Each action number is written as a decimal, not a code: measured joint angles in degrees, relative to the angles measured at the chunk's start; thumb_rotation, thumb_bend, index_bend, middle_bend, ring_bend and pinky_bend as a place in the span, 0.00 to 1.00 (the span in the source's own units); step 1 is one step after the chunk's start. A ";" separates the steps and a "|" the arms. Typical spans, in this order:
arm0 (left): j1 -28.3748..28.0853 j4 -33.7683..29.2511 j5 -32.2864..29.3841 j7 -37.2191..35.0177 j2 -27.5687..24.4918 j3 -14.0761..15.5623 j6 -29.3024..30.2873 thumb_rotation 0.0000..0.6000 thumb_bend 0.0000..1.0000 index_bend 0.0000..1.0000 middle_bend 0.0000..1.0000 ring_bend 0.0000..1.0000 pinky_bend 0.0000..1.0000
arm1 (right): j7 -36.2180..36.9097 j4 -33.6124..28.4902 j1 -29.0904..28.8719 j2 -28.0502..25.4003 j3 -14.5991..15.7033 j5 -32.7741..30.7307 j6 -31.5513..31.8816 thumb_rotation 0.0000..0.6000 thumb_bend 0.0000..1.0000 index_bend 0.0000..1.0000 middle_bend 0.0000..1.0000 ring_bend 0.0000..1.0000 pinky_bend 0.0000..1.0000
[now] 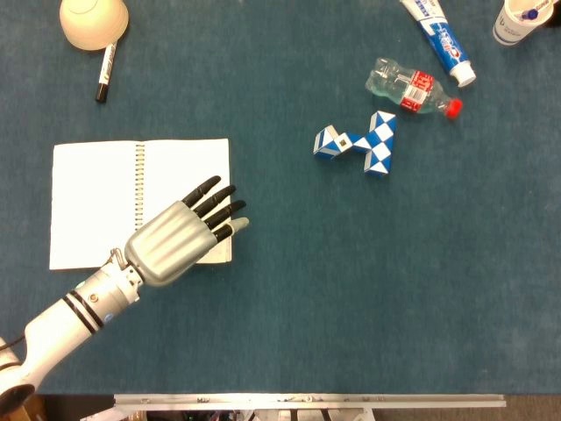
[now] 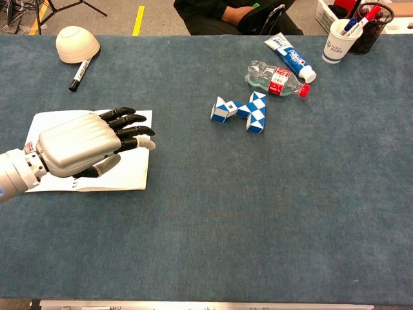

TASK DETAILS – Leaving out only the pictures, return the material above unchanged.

RESPONSE AREA –
Each action number is written as a decimal, not a code: measured joint angles in degrees, relative to the angles measured at the chunk's start; thumb_rotation, thumb_bend, index_bend, middle_bend, ring_bend and pinky_bend as a place in the span, 0.00 to 1.00 (the span in the source's own units); step 1 is one step after the chunk's start. A ";" separates the steps and a "|" the arms. Typical spans, in this order:
arm0 (left): j1 -28.3748..28.0853 j4 -33.7683..29.2511 j5 -32.2864..29.3841 j7 -37.2191..35.0177 j2 -27.5687..24.4918 j3 -14.0761..15.5623 j6 -29.3024..30.2873 thumb_rotation 0.0000..0.6000 thumb_bend 0.0000..1.0000 index_bend 0.0000..1.0000 middle_bend 0.0000..1.0000 ring_bend 0.0000..1.0000 pinky_bend 0.0000..1.0000
arm1 (right): j7 -36.2180..36.9097 j4 -33.6124..28.4902 j1 -29.0904..28.8719 j2 -28.0502..25.4003 j3 -14.5991..15.7033 j5 -32.7741..30.7307 j6 -31.5513..31.8816 thumb_rotation 0.0000..0.6000 thumb_bend 0.0000..1.0000 index_bend 0.0000..1.0000 middle_bend 0.0000..1.0000 ring_bend 0.0000..1.0000 pinky_bend 0.0000..1.0000
[now] 
[now] 

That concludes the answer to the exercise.